Utah’s Olympic bidders still don’t know if they’re going to remain in the running for the 2030 Winter Games or shift to 2034 after meeting with the U.S. Olympic and Paralympic Committee in Colorado Springs Wednesday, but now acknowledge a decision needs to be made by November.
“I would say we’re no closer to a definitive decision, but we continue to press forward on all fronts, whether it’s 2030 or 2034,“ Fraser Bullock, president and CEO of the Salt Lake City-Utah Committee for the Games, told the Deseret News after the closed-door discussion.
But Bullock said with the 2028 Summer Games in Los Angeles, concerns remain about back-to-back Olympics in the United States. It’s hard “geopolitically” for the International Olympic Committee to award two Games in a row to the same country, he said. It also comes down to money.
The USOPC has been in talks with L.A. organizers to see if there’s a way to mitigate the impact of a Winter Games just 18 months later on domestic sponsorships, ticket sales and other key funding sources used to cover the multibillion-dollar price tag for an Olympics without using tax dollars.
And while Bullock recently suggested a resolution may not come until sometime next year, he said Wednesday the IOC “probably” would need to know before its Future Hosts Commission for the Olympic Winter Games meets in November to recommend where the Games should go.
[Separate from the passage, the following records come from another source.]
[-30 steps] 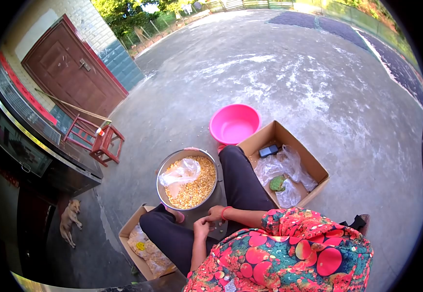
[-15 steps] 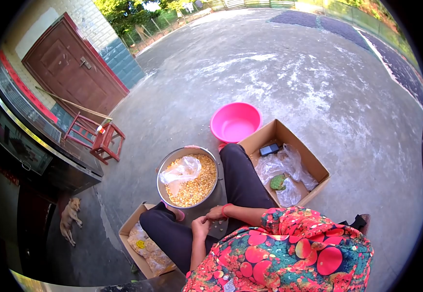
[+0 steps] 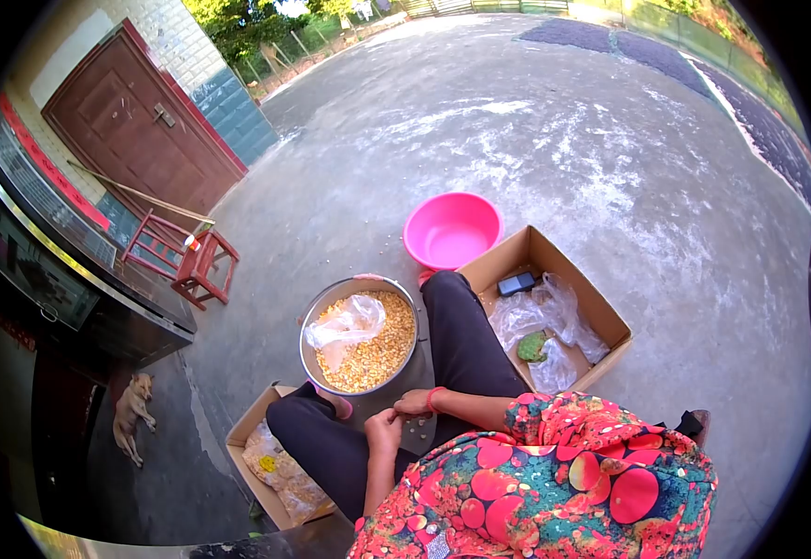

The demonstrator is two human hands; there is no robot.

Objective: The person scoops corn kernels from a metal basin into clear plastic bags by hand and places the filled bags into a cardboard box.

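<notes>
My left hand [image 3: 383, 432] and my right hand [image 3: 415, 402] meet between my knees, fingertips touching. Both have their fingers closed, and whatever they pinch is too small or hidden to make out. A red band circles my right wrist. Just beyond them stands a round metal basin [image 3: 406, 364] filled with yellow corn kernels [image 3: 382, 349]. On the kernels lies a crumpled clear plastic bag [image 3: 350, 321]. A few pale bits are on the ground below my hands.
A pink basin [image 3: 452, 233] sits ahead. To the right, a cardboard box [image 3: 601, 373] holds plastic bags, a dark phone-like object [image 3: 516, 284] and a green item [image 3: 531, 347]. Another box [image 3: 242, 456] is at my left leg. A red chair [image 3: 205, 265] and a dog [image 3: 132, 419] are further left.
My hands stay together, with only a slight shift of the fingers. The whole view has moved very slightly; the basins and boxes stand where they were.
</notes>
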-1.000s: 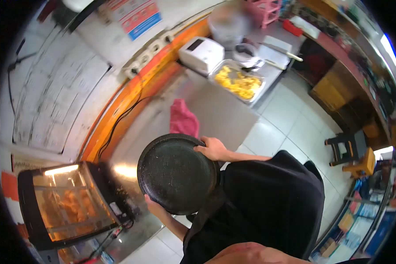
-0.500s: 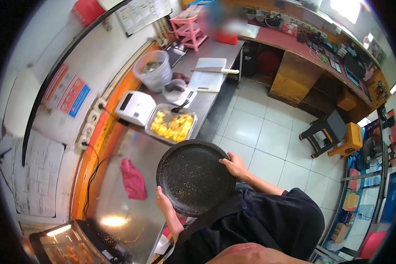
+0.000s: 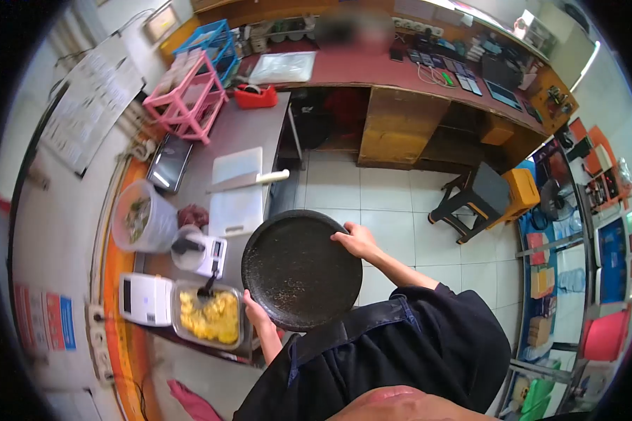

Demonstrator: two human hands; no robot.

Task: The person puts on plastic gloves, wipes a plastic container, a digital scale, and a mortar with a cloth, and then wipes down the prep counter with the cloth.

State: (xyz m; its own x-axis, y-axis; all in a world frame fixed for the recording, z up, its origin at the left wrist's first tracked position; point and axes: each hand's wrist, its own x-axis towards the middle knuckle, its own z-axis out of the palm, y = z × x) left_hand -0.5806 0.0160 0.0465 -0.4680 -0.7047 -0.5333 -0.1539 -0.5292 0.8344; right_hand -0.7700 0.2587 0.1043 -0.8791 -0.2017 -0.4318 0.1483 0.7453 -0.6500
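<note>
Both hands hold a round black tray (image 3: pixel 302 270) in front of my body, with small pale specks scattered over its face. My left hand (image 3: pixel 258 314) grips the tray's lower left rim. On the upper right rim, my right hand (image 3: pixel 357 241) has its thumb over the edge, the fingers mostly hidden beneath. Left of the tray stands a clear container (image 3: pixel 209 339) of yellow food chunks with a black utensil (image 3: pixel 206 289) in it. Beyond lies a white cutting board (image 3: pixel 238 210) with a white-handled knife (image 3: pixel 253 180) across it.
On the steel counter are a white boxy device (image 3: pixel 145 300), a kitchen scale (image 3: pixel 213 257) bearing a small tub, and a clear bucket (image 3: pixel 142 217). A pink rack (image 3: pixel 189 98) stands behind. Black stool (image 3: pixel 472 198) and yellow stool (image 3: pixel 518 193) are on the tiled floor.
My view has swung right, towards the red-topped desk, and the counter items now sit further left. The tray stays in both hands. The pink cloth has slid to the bottom edge of view.
</note>
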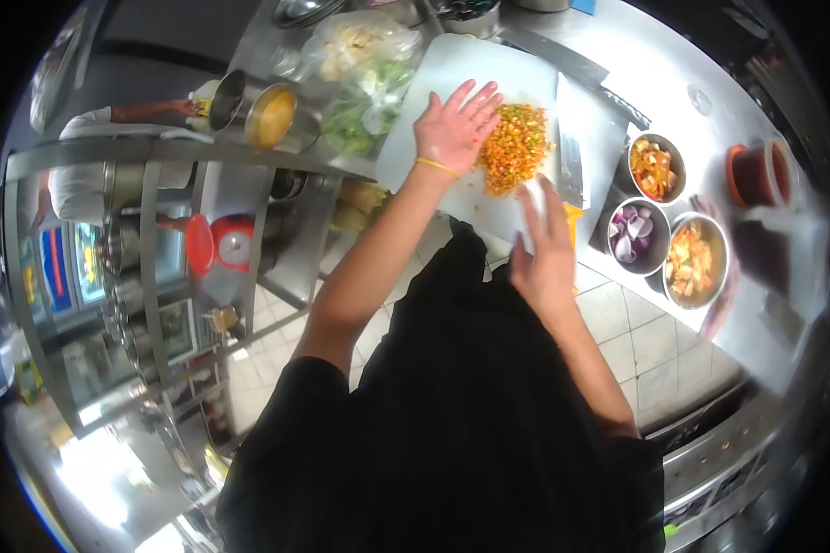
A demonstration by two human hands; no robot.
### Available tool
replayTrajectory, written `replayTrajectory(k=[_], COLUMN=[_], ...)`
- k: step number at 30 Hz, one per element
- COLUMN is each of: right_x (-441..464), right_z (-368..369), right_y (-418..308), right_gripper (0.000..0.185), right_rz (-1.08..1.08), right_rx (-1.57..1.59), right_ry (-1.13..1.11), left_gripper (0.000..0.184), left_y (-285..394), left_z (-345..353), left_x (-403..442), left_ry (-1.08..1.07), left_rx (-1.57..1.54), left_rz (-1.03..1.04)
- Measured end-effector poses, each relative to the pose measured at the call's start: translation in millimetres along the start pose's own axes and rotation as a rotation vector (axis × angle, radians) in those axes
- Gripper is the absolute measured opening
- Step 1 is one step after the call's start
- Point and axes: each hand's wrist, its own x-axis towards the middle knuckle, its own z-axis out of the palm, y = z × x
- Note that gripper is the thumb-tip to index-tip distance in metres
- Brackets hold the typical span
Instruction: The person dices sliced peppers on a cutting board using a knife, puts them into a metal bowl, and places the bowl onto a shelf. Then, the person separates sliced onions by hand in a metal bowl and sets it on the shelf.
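The left hand (454, 134), wearing a thin yellow wristband (438, 168), is opening wide, palm facing up and fingers spread, holding nothing visible; its fingers are reaching the left edge of a heap of finely chopped orange and green vegetables (516, 152). The right hand (544, 253) is hovering near the lower edge, fingers loosely extended; it is blurring, so it seems to be gripping nothing. From the left, a round metal pot (302, 124) is holding orange-yellow liquid (269, 118), and a clear plastic bag of green leaves (364, 111) is sitting beside a white rectangular cutting board (452, 60). The heap is lying on this board, with a broad metal blade (570, 157) resting at its right. Farther right, three round metal bowls (606, 219) are standing close together, one containing purple onion pieces (630, 229), two containing orange chunks (653, 170)
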Motion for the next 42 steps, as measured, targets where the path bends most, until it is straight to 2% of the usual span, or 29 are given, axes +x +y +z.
replayTrajectory(k=[1, 3, 4, 5, 6, 7, 8, 10, 11, 13, 14, 15, 16, 17, 19, 20, 21, 22, 24, 25, 26, 28, 30, 34, 36, 38, 39, 40, 42], right_x=[12, 42, 49, 55, 62, 71, 63, 59, 64, 92, 105, 117, 128, 146, 181, 194, 201, 206, 226, 234, 260, 293, 312, 330, 340, 358, 369, 397, 395], right_z=[8, 28, 51, 59, 67, 67, 58, 45, 41, 42, 37, 26, 19, 17, 17, 18, 21, 20, 30, 39, 52, 75, 85, 103, 111, 125, 134, 142, 149], right_y=[-9, -14, 5, 28, 50, 64, 65, 54, 40, 1, -26, -72, -115, -150, -221, -265, -319, -374, -474, -521, -566, -642, -693, -773, -813, -855, -874, -896, -911], right_gripper=[0.075, 0.08, 0.072, 0.066, 0.059, 0.061, 0.063, 0.067, 0.068, 0.063, 0.06, 0.052, 0.049, 0.048, 0.044, 0.04, 0.034, 0.028, 0.02, 0.021, 0.019, 0.01, 0.012, 0.014, 0.018, 0.026, 0.036, 0.036, 0.036], right_rz=[-0.126, -0.336, -0.283, -0.322, -0.361, -0.355, -0.33, -0.263, -0.256, -0.389, -0.485, -0.606, -0.637, -0.753, -0.994, -1.123, -1.23, -1.321, -1.492, -1.453, -1.667, -1.655, -1.614, -1.633, -1.517, -1.48, -1.415, -1.562, -1.461], right_rx=[-0.048, -0.181, -0.077, -0.099, -0.121, -0.187, -0.276, -0.375, -0.386, -0.237, -0.201, -0.24, -0.162, -0.146, -0.055, 0.023, 0.09, 0.15, 0.137, 0.142, 0.208, 0.104, 0.001, 0.029, -0.034, -0.067, -0.033, -0.063, -0.128], right_ry=[-0.049, -0.159, -0.109, -0.109, -0.107, -0.116, -0.121, -0.13, -0.134, -0.126, -0.135, -0.029, -0.015, 0.014, 0.049, 0.056, 0.081, 0.112, 0.235, 0.247, 0.346, 0.437, 0.217, 0.152, 0.12, -0.054, -0.174, -0.27, -0.344], left_gripper=[0.072, 0.075, 0.078, 0.074, 0.069, 0.068, 0.068, 0.065, 0.062, 0.063, 0.067, 0.068, 0.066, 0.069, 0.057, 0.056, 0.056, 0.055, 0.054, 0.053, 0.053, 0.052, 0.051, 0.049, 0.048, 0.047, 0.047, 0.046, 0.045], left_y=[-3, -21, -17, -11, -24, -12, -9, 1, 9, -21, 24, 20, 42, 44, -34, -22, -3, 5, 24, 29, 29, 29, 29, 46, 63, 80, 89, 97, 113], left_z=[8, -24, 18, 17, -2, 3, -4, -15, -22, -140, -94, -126, -120, -143, -334, -332, -333, -348, -374, -382, -396, -418, -433, -460, -473, -485, -490, -494, -501], left_x=[-3, 12, -12, -22, -15, -24, -23, -38, -49, -17, -104, -124, -176, -209, -229, -265, -288, -304, -340, -359, -374, -407, -437, -478, -487, -492, -494, -493, -492], left_ry=[0.021, -0.57, -0.209, -0.199, -0.196, -0.181, -0.239, -0.255, -0.301, -0.559, -0.509, -0.512, -0.486, -0.286, -0.401, -0.053, 0.217, 0.37, 0.545, 0.586, 0.617, 0.649, 0.669, 0.777, 0.843, 0.9, 0.922, 0.941, 0.963], left_rx=[-0.031, -0.516, -0.101, 0.07, -0.023, 0.009, 0.048, 0.412, 0.538, -0.072, 0.323, 0.25, 0.534, 0.796, 1.161, 1.297, 1.304, 1.269, 1.225, 1.205, 1.189, 1.174, 1.16, 1.115, 1.079, 1.052, 1.041, 1.034, 1.024], left_rz=[-0.004, -0.094, 0.048, 0.036, 0.073, 0.061, 0.153, 0.276, 0.238, -0.063, -0.002, -0.093, -0.066, -0.157, 0.085, -0.103, -0.242, -0.302, -0.373, -0.412, -0.443, -0.513, -0.574, -0.599, -0.574, -0.546, -0.533, -0.521, -0.483])
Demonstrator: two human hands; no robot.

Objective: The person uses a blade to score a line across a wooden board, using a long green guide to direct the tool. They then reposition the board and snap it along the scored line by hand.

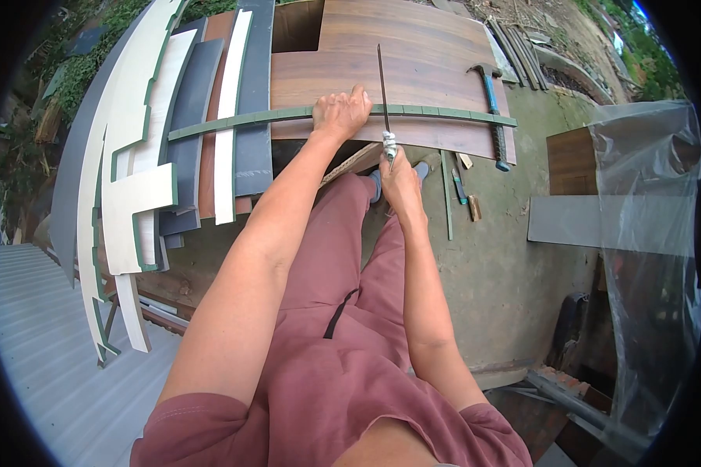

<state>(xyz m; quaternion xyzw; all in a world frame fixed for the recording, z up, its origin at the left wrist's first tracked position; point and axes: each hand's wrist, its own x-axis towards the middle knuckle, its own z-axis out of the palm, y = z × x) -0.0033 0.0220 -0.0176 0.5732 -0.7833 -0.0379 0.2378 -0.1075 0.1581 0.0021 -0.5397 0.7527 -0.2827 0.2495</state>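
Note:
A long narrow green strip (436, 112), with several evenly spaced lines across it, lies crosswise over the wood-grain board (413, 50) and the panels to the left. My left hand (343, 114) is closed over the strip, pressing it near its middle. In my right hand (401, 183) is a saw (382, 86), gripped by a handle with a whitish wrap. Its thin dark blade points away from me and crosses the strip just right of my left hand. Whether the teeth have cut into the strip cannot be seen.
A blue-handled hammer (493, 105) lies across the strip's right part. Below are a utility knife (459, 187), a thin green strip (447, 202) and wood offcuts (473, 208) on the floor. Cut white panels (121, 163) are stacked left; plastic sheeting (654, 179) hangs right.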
Salt Lake City’s competitors for 2030 are Sapporo, Japan, and Vancouver, Canada, now that a bid by Barcelona, Spain, and the Pyrenees mountain region has officially ended. All of the remaining candidates have previously hosted a Winter Games — Salt Lake City in 2002, Sapporo in 1972, and Vancouver in 2010.
The Future Host Commission’s recommendations will be considered by the IOC Executive Committee, which is now set in early December to choose a city — or possibly cities — to enter into negotiations to host in 2030, under a new, less formal bidding process that also allows for multiple Games to be awarded at the same time.
That means IOC leaders could identify their picks for both 2030 and 2034, something observers believe is likely with two cities, Salt Lake City and Sapporo, viewed as strong candidates. Vancouver only recently detailed some of its plans for an Indigenous-led Games.
Bullock said it’s clear the IOC can only advance cities in December for a specific Games into what’s known as a “targeted dialogue” phase in the new bid process, which calls for a final vote by the full IOC membership. That ratification is expected in May 2023.
He declined to say what needs to happen at this point for Salt Lake City to get the go-ahead to be able to commit once and for all to 2030, other than “alignment, first of all with the IOC, in terms of what fits best for the Olympic movement in terms of timing and second of all, it’s the USOPC,” along with L.A. and Salt Lake City.
For now, Bullock said bidders are readying for the negotiations that would take place with the IOC under the targeted dialogue phase. All along, he has said Salt Lake City is focused on 2030 but has also been preparing venue and other contracts for 2034 as well.
The presentation given to the USOPC board Wednesday by Bullock and the bid committee’s chairwoman, four-time Olympic speedskater Catherine Raney Norman, detailed their meetings in Switzerland last week with IOC officials including IOC President Thomas Bach.
The USOPC is “feeling very positive that we are going to get a future Games,” Bullock said, adding they offered “their sincere gratitude for all the work that is ongoing with the bid” as well as for Utah’s support of Team USA and the Olympic movement.
The chief operating officer of the 2002 Winter Games in Salt Lake City sounded even more optimistic.
“I think the chances are extremely high of Utah hosting a future Games. And we’re hopeful that’s in ’30 or ’34,” Bullock said, calling the USOPC “a close partner” in the bid. “The position remains, we continue to work through the various elements of hosting a future Games.”